For each record below, write an exact copy.
──────
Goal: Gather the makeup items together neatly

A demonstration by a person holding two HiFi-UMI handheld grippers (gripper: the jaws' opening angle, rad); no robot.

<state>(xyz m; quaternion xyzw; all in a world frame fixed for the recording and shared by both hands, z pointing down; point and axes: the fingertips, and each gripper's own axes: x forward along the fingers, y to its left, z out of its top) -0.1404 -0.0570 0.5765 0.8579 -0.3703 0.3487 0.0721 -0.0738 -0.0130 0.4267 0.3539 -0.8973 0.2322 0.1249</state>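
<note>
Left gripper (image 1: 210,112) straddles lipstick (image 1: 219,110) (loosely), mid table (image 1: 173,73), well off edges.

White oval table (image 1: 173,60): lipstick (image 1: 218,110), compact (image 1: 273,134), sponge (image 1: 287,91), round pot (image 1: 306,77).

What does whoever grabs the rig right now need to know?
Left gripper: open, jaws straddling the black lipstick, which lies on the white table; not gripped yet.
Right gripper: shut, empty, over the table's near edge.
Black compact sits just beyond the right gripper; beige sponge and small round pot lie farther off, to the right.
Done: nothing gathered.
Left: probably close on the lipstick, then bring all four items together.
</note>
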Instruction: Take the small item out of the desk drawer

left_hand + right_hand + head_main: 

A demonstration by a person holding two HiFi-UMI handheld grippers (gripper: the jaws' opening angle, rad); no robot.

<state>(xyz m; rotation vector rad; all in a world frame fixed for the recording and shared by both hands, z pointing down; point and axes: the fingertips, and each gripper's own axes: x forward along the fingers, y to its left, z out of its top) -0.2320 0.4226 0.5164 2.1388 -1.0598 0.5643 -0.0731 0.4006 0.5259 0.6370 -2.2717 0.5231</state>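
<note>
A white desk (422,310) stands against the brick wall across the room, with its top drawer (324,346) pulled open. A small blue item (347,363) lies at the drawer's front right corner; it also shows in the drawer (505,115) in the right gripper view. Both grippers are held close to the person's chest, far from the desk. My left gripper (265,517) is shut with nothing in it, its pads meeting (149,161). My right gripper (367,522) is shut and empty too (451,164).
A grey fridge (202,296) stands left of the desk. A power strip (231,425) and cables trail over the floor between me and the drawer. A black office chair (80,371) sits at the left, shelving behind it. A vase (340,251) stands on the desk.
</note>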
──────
> _ANSWER TO THIS EXERCISE_:
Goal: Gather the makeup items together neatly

A demonstration by a person holding two HiFi-UMI handheld grippers (gripper: the jaws' opening angle, rad); no robot.

<state>(xyz m; quaternion xyzw; all in a world frame fixed for the recording and shared by both hands, z pointing down; point and axes: the fingertips, and each gripper's own axes: x forward along the fingers, y to its left, z out of its top) -0.1404 -0.0570 0.5765 0.8579 -0.3703 0.3487 0.0721 -0.0738 -0.0130 0.4267 0.3539 -0.8973 0.2322 0.1249</state>
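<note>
Left gripper (image 1: 210,112) straddles lipstick (image 1: 219,110) (loosely), mid table (image 1: 173,73), well off edges.

White oval table (image 1: 173,60): lipstick (image 1: 218,110), compact (image 1: 273,134), sponge (image 1: 287,91), round pot (image 1: 306,77).

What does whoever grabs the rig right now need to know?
Left gripper: open, jaws straddling the black lipstick, which lies on the white table; not gripped yet.
Right gripper: shut, empty, over the table's near edge.
Black compact sits just beyond the right gripper; beige sponge and small round pot lie farther off, to the right.
Done: nothing gathered.
Left: probably close on the lipstick, then bring all four items together.
</note>
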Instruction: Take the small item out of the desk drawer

left_hand + right_hand + head_main: 

A demonstration by a person holding two HiFi-UMI handheld grippers (gripper: the jaws' opening angle, rad); no robot.

<state>(xyz m; rotation vector rad; all in a world frame fixed for the recording and shared by both hands, z pointing down; point and axes: the fingertips, and each gripper's own axes: x forward along the fingers, y to its left, z out of its top) -0.2320 0.4226 0.5164 2.1388 -1.0598 0.5643 -0.0731 0.4006 0.5259 0.6370 -2.2717 0.5231</state>
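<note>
A white desk (422,310) stands against the brick wall across the room, with its top drawer (324,346) pulled open. A small blue item (347,363) lies at the drawer's front right corner; it also shows in the drawer (505,115) in the right gripper view. Both grippers are held close to the person's chest, far from the desk. My left gripper (265,517) is shut with nothing in it, its pads meeting (149,161). My right gripper (367,522) is shut and empty too (451,164).
A grey fridge (202,296) stands left of the desk. A power strip (231,425) and cables trail over the floor between me and the drawer. A black office chair (80,371) sits at the left, shelving behind it. A vase (340,251) stands on the desk.
</note>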

Nothing else remains to be done for this exercise.